Vivemos numa sociedade amedrontada e o medo, como escreve Carlos Drummond de Andrade, tem o funesto poder de esterilizar os abraços. Assustados, apoiamos políticas e práticas de extermínio do outro. Não estranhamos que os que mais morrem são jovens, negros e pobres. Não perguntamos: por quê? Não dizemos: meu Deus! Não lamentamos, nem perdemos a noite de sono. Não mudamos nosso estilo de vida ou nosso jeito formatado de pensar. Sequer estranhamos que um jovem algemado tenha supostamente se matado com um tiro na cabeça, depois de imobilizado e colocado dentro do camburão com alguns policiais. O fato correu em fevereiro de 2014 e foi narrado por Bruno Paes Manso.
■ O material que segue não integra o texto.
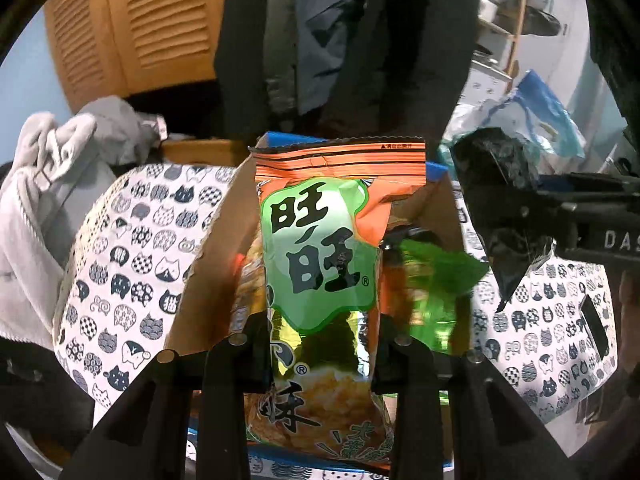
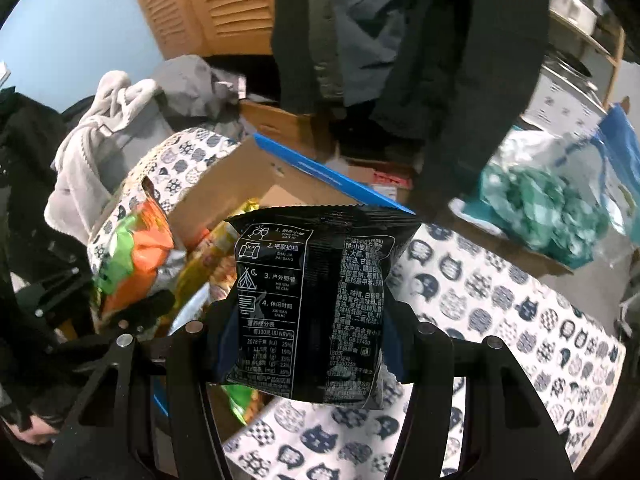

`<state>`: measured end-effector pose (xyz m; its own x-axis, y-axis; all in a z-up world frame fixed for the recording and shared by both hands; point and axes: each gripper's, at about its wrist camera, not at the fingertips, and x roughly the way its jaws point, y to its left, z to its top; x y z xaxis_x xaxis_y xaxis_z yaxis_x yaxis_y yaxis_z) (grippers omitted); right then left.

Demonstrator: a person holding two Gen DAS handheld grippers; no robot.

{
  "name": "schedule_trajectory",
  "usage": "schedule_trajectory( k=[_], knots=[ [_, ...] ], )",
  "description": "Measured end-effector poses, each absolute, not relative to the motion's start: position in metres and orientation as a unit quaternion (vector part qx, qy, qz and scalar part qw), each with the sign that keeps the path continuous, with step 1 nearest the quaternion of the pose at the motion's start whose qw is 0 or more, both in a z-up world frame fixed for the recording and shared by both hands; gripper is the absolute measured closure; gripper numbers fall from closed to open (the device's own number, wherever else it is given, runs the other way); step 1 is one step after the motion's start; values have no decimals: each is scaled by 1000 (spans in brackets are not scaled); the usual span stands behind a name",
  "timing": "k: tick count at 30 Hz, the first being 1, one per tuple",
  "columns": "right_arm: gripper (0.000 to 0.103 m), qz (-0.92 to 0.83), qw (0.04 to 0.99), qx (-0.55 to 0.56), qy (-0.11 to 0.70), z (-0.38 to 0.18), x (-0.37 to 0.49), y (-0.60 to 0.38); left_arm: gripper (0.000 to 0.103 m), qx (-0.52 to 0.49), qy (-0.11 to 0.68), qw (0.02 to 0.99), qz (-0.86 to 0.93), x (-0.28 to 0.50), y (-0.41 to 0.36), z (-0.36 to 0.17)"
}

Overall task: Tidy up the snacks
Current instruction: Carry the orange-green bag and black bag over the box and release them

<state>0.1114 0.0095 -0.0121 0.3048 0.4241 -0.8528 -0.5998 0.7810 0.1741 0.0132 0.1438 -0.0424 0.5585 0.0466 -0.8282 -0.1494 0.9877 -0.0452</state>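
Behind you stand a louvred wooden door (image 1: 160, 12), a pale blue wall (image 2: 80, 20), hanging dark coats (image 2: 460, 60) and a wooden shelf rack (image 2: 592, 52).

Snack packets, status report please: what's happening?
Left gripper shut on orange-green packet. Right gripper shut on black packet. Both over cardboard box. Nothing in the way.

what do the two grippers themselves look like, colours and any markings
Both the left gripper and right gripper are matte black, angular frames with small round silver screw heads. In the left wrist view, the right one's side carries white letters "DAS".
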Motion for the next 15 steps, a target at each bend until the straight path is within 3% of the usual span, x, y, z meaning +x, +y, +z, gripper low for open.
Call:
schedule_trajectory(
  k=[10,15],
  knots=[
    [43,333,783,-101,515,-35,118,48,69,-85,480,870,72,17,169,-56],
    [31,335,786,-90,512,-32,120,51,62,-88,487,865,86,16,175,-61]
  ],
)
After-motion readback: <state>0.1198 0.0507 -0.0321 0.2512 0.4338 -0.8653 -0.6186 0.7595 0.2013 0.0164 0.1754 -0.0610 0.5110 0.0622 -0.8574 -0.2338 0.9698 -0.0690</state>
Que alguns morram, parece ser este o preço da nossa “paz”! Uma paz suja de sangue. Mas isso é apenas um detalhe. Afinal, os que morrem são apenas vidas severinas.

Ainda ouço, como se fosse ontem, o policial dizendo que o comandante quer sangue. Vejo o taxista reclamando dos “menores” que perambulam próximo a UERJ e o policial retrucando dizendo que não adianta prender. É para matar, mas naquele momento ele não estava a fim. Como diz Primo Levi, em “É isto um homem?”, nossa língua não tem palavras para definir a aniquilação de um homem. Talvez esta comece quando, ao olharmos um humano, o enxerguemos apenas como ameaça e não como promessa.

Este comandante, autoritário, desumano, fascista que quer o sangue de jovens pobres que habitam a cidade é, na verdade, o desejo de muitos de nós. O quanto de comandante que quer sangue há em nós? O quanto estamos dispostos a abrir mão de um estilo de vida que produz em nós o desejo de eliminar o outro?

E quando olhei para os dois garotos que circulavam próximo a UERJ, carregando apenas a fome e uma caixa velha de engraxate, eu não consegui ver outra coisa diferente do que dois aniquilados. Eles já estavam mortos. Só faltavam cair. Hoje, alguns anos depois, devem ter entrado para a estatística. Até quando o comandante vai querer sangue?